YOUR TASK> Return every line from the one with "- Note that" through the one with "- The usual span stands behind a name", inclusive, exactly as it appears below.

THE DATA>
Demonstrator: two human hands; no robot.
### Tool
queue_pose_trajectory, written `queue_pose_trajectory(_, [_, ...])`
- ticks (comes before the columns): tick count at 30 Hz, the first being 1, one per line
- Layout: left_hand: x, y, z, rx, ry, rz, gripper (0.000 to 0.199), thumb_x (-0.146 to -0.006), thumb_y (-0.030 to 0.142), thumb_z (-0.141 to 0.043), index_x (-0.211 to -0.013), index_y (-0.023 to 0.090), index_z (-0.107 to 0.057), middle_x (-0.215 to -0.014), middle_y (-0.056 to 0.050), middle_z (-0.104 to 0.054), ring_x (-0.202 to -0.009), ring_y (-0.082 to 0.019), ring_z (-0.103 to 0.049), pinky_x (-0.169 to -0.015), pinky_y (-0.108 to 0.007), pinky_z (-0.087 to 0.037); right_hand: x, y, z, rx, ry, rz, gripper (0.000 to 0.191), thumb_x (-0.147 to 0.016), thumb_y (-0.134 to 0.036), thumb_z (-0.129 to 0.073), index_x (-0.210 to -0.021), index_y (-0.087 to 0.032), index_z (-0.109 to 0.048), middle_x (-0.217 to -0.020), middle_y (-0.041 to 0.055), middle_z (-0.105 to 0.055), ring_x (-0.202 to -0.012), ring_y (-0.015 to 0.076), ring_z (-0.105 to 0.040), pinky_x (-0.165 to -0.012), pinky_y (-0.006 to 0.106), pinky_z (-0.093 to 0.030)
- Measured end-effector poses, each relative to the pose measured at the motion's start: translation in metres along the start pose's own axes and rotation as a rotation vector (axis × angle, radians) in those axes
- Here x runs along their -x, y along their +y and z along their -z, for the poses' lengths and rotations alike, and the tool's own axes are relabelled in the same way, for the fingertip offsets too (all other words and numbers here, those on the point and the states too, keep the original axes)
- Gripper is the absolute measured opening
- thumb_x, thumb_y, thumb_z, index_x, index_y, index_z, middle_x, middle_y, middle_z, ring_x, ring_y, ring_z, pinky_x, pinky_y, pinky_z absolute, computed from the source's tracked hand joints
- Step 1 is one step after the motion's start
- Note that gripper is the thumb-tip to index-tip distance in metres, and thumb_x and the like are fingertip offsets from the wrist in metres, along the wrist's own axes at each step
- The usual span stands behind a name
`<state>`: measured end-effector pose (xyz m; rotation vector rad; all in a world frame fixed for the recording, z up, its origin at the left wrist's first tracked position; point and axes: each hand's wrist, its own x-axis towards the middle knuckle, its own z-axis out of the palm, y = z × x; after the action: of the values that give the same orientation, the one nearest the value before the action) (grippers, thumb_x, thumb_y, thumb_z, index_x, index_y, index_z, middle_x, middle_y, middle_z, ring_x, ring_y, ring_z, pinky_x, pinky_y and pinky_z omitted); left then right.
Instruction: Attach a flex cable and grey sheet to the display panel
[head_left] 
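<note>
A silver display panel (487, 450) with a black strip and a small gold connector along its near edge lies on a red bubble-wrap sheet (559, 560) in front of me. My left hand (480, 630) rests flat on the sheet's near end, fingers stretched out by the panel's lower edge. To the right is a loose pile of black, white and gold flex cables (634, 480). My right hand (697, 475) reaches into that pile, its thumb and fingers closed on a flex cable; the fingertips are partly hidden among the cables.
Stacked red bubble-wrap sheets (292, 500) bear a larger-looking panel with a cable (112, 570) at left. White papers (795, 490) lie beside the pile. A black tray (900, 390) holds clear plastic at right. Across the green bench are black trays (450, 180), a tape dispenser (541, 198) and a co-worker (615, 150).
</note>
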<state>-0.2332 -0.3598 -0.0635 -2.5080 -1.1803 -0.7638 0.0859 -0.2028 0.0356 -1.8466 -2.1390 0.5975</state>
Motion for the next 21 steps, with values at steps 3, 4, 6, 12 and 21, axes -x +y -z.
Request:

TASK OUTPUT>
- Note that gripper is the thumb-tip to index-tip distance in metres, and thumb_x and the like are fingertip offsets from the wrist in metres, along the wrist's own axes at each step
- The usual span stands behind a name

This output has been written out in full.